- Episode no.: Season 2 Episode 6
- Directed by: Anthony Chun
- Written by: Steven Davis; Kelvin Yu;
- Editing by: Mark Seymour
- Production code: 2ASA07
- Original air date: April 29, 2012

Guest appearances
- Rob Huebel as The Prince; Ken Jeong as Dr. Yap; Wendy Molyneux as the dental hygienist; Megan Mullally as Gayle; Larry Murphy as Teddy;

Episode chronology
| ← Previous "Food Truckin'" | Next → "Moody Foodie" |
- Bob's Burgers season 2

= Dr. Yap =

"Dr. Yap" is the sixth episode of the second season of the animated comedy series Bob's Burgers and the overall 19th episode, and is written by Steven Davis and Kelvin Yu and directed by Anthony Chun. It aired on Fox in the United States on April 29, 2012.

==Plot==
Linda's sister Gayle unexpectedly shows up at the restaurant, on new medication and in high spirits. She intends to stay for a few days on the first stop of her "Eat Pray Love" tour of the world. Her gift of a jawbreaker to Gene inspires jealousy in Louise, who challenges Gene for it in a series of competitions such as a gross-drink contest (judged by Tina) and a contest to see who can listen to Teddy's boring stories about his towels the longest.

Meanwhile, Bob is seeing the family dentist, the lecherous Dr. Yap (Ken Jeong). After hearing Yap mention accidentally sticking a needle through a patient's cheek, Bob tries to distract Yap by asking about his guitar (named Greta) and his cabin in the mountains. He is ultimately unsuccessful, and Yap anesthetizes Bob. He wakes up and is picked up by Gayle, whom in his drugged state he believes to be Linda. They kiss in the car, and Gayle develops a crush on Bob. The next morning, Bob wakes up to Gayle announcing they are now a couple.

Bob worries about Linda's reaction, but to his surprise, Linda encourages them to date and even have sex, believing it will be good for Gayle's spirits and that she will quickly move onto another man. Uncomfortable with Gayle's attraction to him, Bob proposes to bring the family to Yap's cabin in the hopes Gayle and Yap will fall in love. They arrive and Yap and Gayle begin flirting, but she soon reveals she is only pretending to be interested in Yap as a cover so she and Bob can continue their affair.

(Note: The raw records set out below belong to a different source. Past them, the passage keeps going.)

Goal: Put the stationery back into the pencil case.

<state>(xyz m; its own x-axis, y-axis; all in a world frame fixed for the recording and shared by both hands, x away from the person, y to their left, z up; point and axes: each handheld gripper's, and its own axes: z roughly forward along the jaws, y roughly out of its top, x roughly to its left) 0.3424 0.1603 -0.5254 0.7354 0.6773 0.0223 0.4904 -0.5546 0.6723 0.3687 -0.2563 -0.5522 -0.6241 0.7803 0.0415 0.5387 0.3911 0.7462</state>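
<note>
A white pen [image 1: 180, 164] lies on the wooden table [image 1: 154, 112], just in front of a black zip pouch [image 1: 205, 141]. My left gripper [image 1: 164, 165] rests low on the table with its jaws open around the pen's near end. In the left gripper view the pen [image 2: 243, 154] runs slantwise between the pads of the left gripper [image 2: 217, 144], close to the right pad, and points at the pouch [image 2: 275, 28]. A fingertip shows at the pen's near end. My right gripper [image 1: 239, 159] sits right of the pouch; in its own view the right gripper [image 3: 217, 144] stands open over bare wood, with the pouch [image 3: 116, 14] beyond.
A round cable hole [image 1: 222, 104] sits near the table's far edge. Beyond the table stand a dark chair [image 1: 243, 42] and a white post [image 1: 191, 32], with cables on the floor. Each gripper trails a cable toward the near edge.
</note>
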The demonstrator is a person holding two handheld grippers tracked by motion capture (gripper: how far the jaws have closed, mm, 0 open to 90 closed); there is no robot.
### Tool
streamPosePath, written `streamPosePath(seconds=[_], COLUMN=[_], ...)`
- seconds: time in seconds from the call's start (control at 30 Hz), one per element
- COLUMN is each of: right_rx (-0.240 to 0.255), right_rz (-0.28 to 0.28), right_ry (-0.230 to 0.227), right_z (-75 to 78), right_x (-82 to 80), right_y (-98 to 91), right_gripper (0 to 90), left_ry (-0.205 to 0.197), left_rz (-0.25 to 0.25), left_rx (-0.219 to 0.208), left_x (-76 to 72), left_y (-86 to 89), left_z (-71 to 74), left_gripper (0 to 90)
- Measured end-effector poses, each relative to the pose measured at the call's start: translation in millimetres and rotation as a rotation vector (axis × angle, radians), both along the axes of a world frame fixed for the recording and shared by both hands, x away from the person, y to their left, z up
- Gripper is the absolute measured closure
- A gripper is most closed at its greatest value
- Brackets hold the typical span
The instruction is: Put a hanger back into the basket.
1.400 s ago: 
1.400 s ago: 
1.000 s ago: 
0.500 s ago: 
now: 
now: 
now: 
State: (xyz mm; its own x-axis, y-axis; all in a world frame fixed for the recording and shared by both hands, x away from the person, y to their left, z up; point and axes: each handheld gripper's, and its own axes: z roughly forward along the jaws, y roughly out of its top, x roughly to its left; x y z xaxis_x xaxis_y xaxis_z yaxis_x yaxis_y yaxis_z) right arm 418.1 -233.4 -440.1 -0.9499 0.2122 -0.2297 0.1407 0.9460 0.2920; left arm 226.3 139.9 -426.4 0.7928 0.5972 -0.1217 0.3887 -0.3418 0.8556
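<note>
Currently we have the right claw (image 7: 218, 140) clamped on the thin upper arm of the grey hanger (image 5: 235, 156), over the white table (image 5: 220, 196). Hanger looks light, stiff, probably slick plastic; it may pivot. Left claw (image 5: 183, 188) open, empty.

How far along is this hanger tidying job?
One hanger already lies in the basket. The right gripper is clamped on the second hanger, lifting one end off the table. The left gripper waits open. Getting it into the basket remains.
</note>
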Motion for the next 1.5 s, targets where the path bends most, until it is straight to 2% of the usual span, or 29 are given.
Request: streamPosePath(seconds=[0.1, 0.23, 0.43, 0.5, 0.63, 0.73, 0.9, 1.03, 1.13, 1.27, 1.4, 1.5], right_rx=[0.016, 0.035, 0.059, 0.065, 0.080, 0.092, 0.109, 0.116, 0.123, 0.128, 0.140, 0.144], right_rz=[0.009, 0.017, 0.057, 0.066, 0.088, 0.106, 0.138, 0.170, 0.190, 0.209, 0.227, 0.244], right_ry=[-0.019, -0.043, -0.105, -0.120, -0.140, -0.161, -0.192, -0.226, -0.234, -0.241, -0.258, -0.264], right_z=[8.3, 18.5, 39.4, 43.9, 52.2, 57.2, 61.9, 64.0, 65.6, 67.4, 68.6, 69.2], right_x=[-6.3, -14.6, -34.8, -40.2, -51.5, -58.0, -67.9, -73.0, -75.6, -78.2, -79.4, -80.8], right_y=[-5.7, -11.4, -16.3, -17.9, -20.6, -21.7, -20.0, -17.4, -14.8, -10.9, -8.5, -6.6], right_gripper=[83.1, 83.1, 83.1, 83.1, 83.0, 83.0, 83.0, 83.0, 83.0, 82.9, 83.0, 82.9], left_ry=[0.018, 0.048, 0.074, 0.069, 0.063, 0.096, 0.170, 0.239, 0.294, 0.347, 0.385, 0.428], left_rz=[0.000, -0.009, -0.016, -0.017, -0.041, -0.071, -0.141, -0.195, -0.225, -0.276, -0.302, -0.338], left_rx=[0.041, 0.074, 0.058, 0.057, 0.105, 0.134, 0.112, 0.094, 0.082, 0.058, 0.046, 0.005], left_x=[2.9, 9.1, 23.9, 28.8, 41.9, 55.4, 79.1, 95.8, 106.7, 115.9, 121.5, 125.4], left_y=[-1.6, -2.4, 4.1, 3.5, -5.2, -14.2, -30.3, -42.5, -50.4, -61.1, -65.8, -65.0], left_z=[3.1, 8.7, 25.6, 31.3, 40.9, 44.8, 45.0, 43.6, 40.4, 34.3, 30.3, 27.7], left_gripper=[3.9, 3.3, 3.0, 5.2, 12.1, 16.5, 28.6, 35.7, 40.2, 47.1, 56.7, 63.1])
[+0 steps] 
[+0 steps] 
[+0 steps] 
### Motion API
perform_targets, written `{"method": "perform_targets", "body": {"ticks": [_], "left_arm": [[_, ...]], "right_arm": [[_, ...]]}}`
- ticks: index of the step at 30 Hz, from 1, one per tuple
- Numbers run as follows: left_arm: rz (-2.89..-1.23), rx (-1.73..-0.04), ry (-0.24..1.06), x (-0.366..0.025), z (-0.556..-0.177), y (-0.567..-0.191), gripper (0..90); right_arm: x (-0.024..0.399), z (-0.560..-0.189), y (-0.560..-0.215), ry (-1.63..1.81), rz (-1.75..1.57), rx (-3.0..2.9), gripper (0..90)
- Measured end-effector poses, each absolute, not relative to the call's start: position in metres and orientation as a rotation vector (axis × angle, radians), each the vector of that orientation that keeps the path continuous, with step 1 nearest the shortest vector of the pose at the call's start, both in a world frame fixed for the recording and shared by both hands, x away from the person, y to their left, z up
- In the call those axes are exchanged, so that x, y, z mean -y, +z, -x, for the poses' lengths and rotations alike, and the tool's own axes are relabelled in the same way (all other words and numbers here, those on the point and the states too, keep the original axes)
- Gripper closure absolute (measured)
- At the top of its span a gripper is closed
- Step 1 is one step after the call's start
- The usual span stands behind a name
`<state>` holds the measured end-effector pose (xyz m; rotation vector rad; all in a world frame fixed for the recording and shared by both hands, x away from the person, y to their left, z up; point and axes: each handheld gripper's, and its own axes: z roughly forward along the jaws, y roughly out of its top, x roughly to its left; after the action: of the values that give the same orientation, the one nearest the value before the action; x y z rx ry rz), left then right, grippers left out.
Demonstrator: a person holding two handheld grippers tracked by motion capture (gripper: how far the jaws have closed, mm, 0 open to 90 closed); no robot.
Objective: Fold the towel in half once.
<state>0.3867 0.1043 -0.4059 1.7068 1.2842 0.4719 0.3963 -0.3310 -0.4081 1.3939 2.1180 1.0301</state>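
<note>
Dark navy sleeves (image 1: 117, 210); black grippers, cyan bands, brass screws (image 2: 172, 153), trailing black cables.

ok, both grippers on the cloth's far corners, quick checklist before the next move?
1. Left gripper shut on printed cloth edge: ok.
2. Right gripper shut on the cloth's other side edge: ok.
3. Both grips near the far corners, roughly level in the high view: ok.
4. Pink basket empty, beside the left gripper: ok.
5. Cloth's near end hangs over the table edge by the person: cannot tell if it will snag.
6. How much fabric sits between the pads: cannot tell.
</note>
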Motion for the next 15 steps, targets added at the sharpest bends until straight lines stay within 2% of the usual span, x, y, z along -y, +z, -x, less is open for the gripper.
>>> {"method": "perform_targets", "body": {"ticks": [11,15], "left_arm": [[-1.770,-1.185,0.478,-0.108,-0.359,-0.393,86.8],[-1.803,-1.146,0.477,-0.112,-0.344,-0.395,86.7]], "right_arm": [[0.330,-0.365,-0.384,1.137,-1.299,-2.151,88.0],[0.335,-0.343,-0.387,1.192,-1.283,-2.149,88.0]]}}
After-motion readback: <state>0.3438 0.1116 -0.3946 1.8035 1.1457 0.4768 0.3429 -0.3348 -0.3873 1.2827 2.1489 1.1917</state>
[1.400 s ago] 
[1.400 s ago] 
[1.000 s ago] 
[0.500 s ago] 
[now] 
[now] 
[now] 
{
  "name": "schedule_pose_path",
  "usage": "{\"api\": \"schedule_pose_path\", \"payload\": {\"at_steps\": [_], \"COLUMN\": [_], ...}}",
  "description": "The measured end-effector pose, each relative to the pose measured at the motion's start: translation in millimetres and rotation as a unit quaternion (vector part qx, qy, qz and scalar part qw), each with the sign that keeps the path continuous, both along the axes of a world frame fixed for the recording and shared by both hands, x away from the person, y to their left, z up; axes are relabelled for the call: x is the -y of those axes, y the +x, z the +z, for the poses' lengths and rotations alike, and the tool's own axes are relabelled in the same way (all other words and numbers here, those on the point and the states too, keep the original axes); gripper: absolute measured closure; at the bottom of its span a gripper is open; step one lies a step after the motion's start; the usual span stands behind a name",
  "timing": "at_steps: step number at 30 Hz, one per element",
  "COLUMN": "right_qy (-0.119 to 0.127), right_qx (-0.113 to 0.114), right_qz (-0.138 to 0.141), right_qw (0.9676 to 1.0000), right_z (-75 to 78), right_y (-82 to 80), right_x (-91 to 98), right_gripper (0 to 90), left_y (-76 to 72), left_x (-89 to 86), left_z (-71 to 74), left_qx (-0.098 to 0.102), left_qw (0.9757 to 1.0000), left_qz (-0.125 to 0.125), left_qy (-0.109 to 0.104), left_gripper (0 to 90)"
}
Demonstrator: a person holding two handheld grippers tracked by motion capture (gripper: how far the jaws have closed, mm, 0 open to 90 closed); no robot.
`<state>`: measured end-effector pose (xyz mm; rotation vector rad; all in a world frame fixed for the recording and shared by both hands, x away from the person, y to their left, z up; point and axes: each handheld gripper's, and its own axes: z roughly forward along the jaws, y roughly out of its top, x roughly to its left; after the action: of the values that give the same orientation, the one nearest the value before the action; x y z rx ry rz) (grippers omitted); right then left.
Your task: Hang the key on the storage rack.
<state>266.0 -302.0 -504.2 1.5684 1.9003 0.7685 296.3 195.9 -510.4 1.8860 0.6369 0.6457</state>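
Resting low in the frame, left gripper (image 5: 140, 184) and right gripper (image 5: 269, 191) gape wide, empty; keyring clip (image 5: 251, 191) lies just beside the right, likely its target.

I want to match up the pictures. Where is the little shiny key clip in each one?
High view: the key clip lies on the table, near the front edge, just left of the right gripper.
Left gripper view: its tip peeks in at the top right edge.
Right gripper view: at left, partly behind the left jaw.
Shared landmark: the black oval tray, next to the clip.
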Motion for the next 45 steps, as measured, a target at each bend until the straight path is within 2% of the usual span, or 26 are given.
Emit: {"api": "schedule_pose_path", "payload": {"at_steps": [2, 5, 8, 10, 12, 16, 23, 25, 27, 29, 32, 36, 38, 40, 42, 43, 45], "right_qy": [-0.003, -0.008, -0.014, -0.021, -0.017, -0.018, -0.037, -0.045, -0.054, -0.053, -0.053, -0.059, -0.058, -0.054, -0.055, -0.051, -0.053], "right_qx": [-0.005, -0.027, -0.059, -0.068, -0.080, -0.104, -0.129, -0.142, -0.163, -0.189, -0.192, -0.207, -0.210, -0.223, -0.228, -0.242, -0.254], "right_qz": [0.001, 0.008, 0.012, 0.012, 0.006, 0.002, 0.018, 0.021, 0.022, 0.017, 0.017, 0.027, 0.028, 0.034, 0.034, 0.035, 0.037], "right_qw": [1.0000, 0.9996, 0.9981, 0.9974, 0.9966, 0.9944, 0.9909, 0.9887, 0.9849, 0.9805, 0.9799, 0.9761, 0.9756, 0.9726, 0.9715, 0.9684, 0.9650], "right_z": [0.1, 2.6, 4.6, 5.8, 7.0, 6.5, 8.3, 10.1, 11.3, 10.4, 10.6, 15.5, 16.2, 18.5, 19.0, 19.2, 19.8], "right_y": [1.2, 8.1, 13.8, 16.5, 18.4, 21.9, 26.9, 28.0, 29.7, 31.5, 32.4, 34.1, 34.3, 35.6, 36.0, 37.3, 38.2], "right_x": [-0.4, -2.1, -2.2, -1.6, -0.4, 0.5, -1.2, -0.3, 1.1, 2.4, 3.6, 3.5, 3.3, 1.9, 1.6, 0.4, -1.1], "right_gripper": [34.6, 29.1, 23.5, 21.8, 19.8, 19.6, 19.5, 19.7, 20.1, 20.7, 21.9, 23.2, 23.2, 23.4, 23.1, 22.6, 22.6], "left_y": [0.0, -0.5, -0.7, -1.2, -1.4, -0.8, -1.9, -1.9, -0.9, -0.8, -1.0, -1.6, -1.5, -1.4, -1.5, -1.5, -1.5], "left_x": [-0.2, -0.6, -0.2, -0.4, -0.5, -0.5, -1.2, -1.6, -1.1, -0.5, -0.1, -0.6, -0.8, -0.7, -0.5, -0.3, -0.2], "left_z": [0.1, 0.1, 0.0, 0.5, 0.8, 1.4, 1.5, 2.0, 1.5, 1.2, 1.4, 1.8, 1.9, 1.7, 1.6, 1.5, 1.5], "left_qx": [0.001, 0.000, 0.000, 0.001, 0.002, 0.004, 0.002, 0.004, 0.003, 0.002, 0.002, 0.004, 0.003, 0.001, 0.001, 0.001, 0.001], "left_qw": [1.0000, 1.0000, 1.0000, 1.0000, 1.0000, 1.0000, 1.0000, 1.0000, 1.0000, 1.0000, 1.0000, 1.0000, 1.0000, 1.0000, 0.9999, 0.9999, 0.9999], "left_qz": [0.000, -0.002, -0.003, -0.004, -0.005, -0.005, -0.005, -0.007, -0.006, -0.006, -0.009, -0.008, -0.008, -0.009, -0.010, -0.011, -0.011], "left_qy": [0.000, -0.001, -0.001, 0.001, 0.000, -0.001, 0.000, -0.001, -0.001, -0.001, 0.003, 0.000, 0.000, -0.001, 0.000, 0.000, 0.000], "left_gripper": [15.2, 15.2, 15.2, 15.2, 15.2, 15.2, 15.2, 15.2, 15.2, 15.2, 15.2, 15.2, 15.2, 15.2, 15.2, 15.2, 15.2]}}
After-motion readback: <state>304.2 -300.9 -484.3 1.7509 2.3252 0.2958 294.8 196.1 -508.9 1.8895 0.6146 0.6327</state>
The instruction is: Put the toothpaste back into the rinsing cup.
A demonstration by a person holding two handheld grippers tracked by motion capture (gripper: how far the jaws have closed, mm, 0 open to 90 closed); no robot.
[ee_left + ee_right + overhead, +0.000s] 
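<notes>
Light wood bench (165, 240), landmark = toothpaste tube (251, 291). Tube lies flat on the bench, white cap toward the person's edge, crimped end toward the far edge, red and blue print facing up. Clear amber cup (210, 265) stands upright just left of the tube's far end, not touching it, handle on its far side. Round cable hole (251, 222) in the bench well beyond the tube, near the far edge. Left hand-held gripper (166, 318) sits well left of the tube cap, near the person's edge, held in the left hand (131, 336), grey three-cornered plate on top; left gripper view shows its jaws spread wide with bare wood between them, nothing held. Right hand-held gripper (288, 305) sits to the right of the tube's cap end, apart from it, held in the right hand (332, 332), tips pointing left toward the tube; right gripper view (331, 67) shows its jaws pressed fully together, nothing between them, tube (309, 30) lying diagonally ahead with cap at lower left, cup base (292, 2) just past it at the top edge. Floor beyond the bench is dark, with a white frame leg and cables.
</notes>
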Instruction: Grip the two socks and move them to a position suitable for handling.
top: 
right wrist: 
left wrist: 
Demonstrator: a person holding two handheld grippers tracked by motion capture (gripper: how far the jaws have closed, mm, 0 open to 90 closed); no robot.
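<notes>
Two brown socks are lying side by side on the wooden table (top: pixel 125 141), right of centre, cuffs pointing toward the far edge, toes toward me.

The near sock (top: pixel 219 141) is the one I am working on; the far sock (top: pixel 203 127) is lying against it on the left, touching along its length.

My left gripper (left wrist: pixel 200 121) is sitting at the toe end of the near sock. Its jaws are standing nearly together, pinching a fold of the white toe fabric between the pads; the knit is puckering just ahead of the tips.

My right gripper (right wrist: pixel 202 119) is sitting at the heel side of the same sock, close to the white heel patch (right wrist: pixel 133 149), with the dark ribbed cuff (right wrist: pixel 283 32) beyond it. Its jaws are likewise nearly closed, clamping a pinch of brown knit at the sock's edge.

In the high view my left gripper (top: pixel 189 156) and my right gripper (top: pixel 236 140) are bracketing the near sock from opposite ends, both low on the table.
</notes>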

Meanwhile, Gene and Louise continue to fight over the jawbreaker. Tina, who has a crush on Dr. Yap, discovers that Yap is using false and extremely misguided methods from the pickup artist "The Prince of Persuasia" to woo Gayle. Tina begins using the Prince's methods to try and pick up Yap.

Yap and the family go skiing. Gayle pursues Bob, Yap pursues Gayle, and Tina pursues Yap, leading to a chase. Bob veers off-course to a secluded area where Gene and Louise are building snowmen in a contest for the jawbreaker. He smashes into Louise's snowman, a depiction of herself holding the jawbreaker, and breaks his tooth on the jawbreaker. Gayle pursues Bob, interpreting his steering off-course as an invitation to have sex in the woods. Yap and Linda witness Gayle on top of Bob and become jealous.

Yap pulls Bob's tooth without anesthesia, causing him to faint. Tina is disturbed by Yap's violence and decides to stop pursuing him. Yap makes a move on Gayle, but Gayle rejects him, deciding to instead "wait for Bob to wake up." This causes Yap to break down. Linda comforts him, advising him to stop following the Prince of Persuasia's techniques. Remembering that Gayle always wanted whatever she had, hence her attraction to Bob, Linda declares she's in love with Dr. Yap. This makes Gayle instantly attracted to Yap, and the two leave to make love. Meanwhile, Gene and Louise, who lost the jawbreaker in the snow, begin fighting over Bob's tooth.

==Reception==
The episode received a 1.9 rating and was watched by a total of 3.92 million people. This made it the fourth most watched show on Animation Domination that night, beating The Cleveland Show, but losing to a second episode of The Cleveland Show, The Simpsons and Family Guy with 5.63 million. Rowan Kaiser of The A.V. Club gave the episode a B+, saying "While the main storyline is cute, the highlight of the episode is the B-plot, involving Gene and Louise challenging each other for possession of a giant jawbreaker. Giving the two younger, louder children a story of escalating dares is as close to a comedic sure thing as you can get, and "Dr. Yap" doesn't disappoint. Each of the challenges is fun, from the initial "most disgusting drink" competition, to the kids stuffing snow down their pants for as long as they can. Having the kids be so reliably funny, both in how they're written and acted, ensures that Bob's Burgers can rely on having something good each episode while the producers tinker with other aspects of the show."